Navarro’s legal team renewed its request to stay the sentence in a filing late Sunday as the 74-year-old mounts a last-ditch appeal of his conviction.
“Navarro has now been ordered to report to the custody of the Bureau of Prisons, FCI Miami, on or before 2:00PM EDT on March 19, 2024,” his lawyer Stanley Woodward revealed in a filing with the DC Circuit Court of Appeals.
Should the court fail to grant Navarro’s stay request, he will become the first high-ranking official in former President Donald Trump’s White House to get tossed behind bars on charges related to the 45th president’s attempt to overturn his 2020 election defeat by Joe Biden.
Navarro was charged after defying a subpoena from the House select committee investigating the Jan. 6, 2021, Capitol riot to appear for a deposition and fork over documents/
As a result, Congress held him in contempt, which the Justice Department later prosecuted. Navarro fought back, arguing that executive privilege precluded him from co-operating.
Navarro was convicted Sept. 7 on two counts of contempt of Congress and was sentenced on Jan. 25.
The ex-White House official has fought his conviction at every turn, even arguing unsuccessfully at one point that an “approximately eight-minute outdoor break in John Marshall Park adjacent to the courthouse” may have tainted the jury due to nearby protesters.
Navarro demanded a new trial, but presiding US District Judge Amit P. Mehta rejected that argument, concluding there was no evidence Navarro was subject to executive privilege.
Mehta also declined to stay the sentence while Navarro’s appeal played out, prompting Woodward’s entreaty to the DC appeals court.

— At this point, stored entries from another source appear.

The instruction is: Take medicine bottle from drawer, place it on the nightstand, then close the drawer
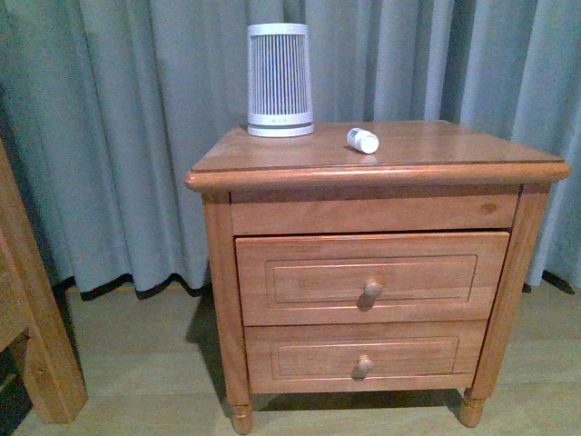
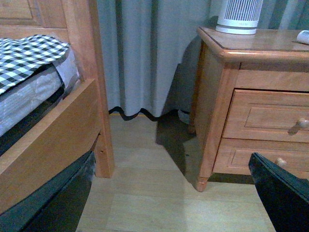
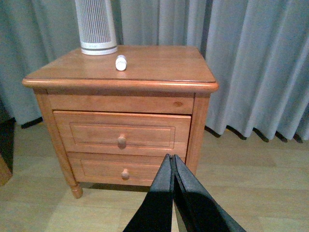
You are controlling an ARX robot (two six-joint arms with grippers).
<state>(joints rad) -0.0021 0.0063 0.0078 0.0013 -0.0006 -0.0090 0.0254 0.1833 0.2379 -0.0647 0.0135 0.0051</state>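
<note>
The medicine bottle lies on its side on the nightstand top, beside the ribbed white device; it also shows in the right wrist view and at the edge of the left wrist view. The drawer, the taller upper front with a round knob, is closed flush; it also shows in the right wrist view. Neither gripper shows in the front view. My left gripper is open and empty, low above the floor beside the nightstand. My right gripper is shut and empty, well in front of the nightstand.
A tall white ribbed device stands at the back of the top. The shorter lower drawer is closed. Grey curtains hang behind. A wooden bed frame with a checked cover stands beside the nightstand; its leg shows in the front view.
</note>
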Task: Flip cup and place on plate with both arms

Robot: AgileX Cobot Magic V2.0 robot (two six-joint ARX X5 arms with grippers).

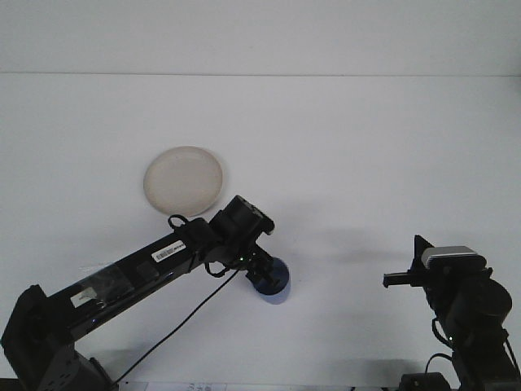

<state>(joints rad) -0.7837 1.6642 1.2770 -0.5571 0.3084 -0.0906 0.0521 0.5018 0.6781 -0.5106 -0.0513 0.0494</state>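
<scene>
I am bringing the left end effector (262, 273) over the blue cup (275, 285) at lower centre, fingers' state I cannot tell, and I am judging the cup light, stiff and slippery, best gripped at its rim.

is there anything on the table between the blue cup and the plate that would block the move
Nothing visible does. The bare table lies between the blue cup and the plate; only the left arm itself, its claw at the cup, crosses that stretch.
</scene>
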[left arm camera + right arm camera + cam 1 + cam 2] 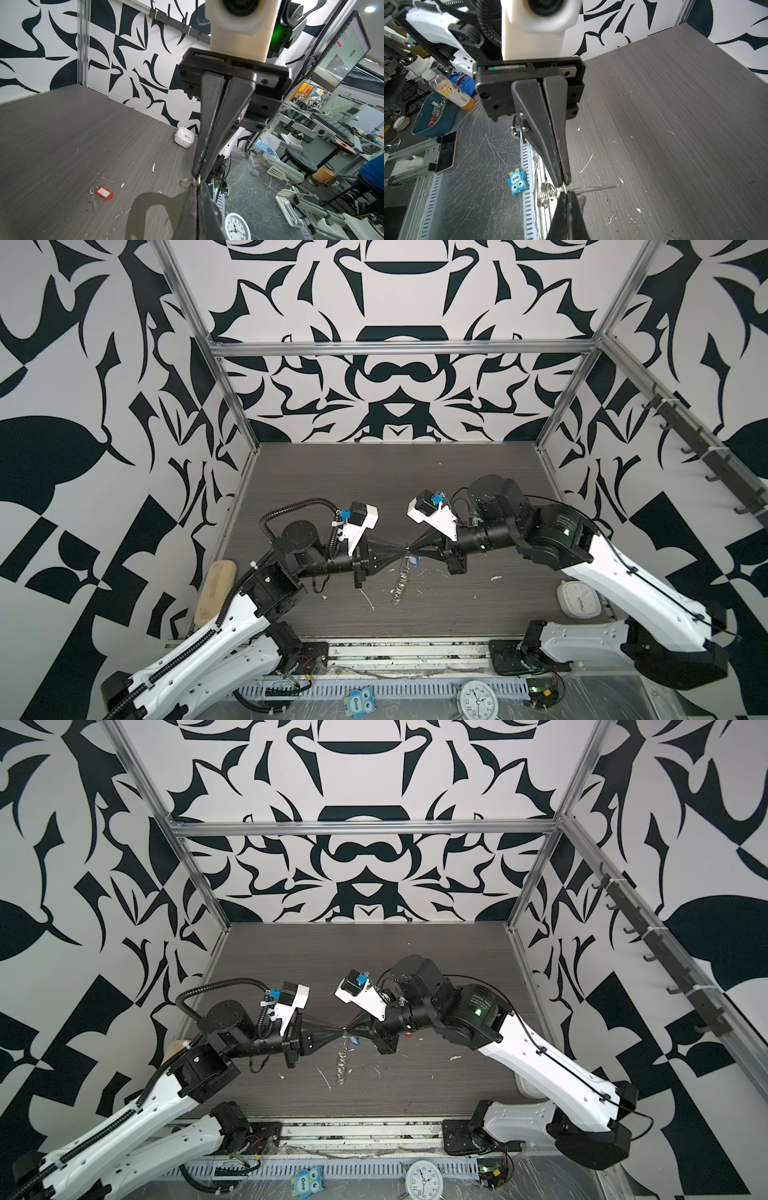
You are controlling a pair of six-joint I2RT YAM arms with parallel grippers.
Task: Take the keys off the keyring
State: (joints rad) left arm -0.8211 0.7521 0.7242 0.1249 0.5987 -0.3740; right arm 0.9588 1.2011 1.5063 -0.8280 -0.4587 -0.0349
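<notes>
My left gripper (pixel 401 551) and right gripper (pixel 411 548) meet tip to tip above the middle of the table, both shut. Between the tips is pinched a small metal ring (pixel 199 179). From it the silver keyring (pixel 400 585) hangs edge-on in both top views, its row of rings (pixel 545 195) bunched. In the left wrist view its D-shaped plate (pixel 158 205) with the oblong slot looks blurred. The blue key (pixel 413 561) hangs just under the right gripper, partly hidden behind its fingers (pixel 571 209). The red key (pixel 104 192) lies apart on the table, with a metal key attached.
A white square clock (pixel 578 599) stands at the table's right edge. A tan oblong pad (pixel 215 593) leans at the left edge. A round clock (pixel 478 699) and a blue owl figure (pixel 360 700) lie beyond the front rail. White flecks dot the grey table (pixel 374 489).
</notes>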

“Navarro’s challenge to the district court’s determinations with respect to executive privilege and/or precluding Dr. Navarro from asserting executive privilege as a defense at trial are complicated issues rife with ‘close questions’ or questions, ‘that very well could be decided the other way,’” Woodward argued.
“United States v. Peter Navarro is a landmark constitutional case that will eventually determine whether the constitutional separation of powers is preserved, whether executive privilege will continue to exist as a bulwark against partisan attacks by the legislative branch, and whether executive privilege will remain, as President George Washington pioneered, a critical instrument of effective presidential decision-making,” Navarro told The Post Monday in a statement
“That’s worth fighting for on behalf of all Americans.”
In addition to Navarro, Congress referred former White House strategist Steve Bannon, former White House Deputy Chief of Staff for Communications Dan Scavino, and former White House Chief of Staff Mark Meadows.
Ultimately, the DOJ declined to press charges against Scavino and Meadows, but did go after Bannon, who was not part of the Trump administration at the time of the riot, but claimed executive privilege anyway.
Bannon was convicted in 2022 of two contempt charges and ordered to serve four months in prison and pay a $6,500 fine. He has since appealed that conviction.
Separately, Navarro is battling a civil suit from the DOJ over records it contends he did not return to the National Archives and Records Administration after his White House departure.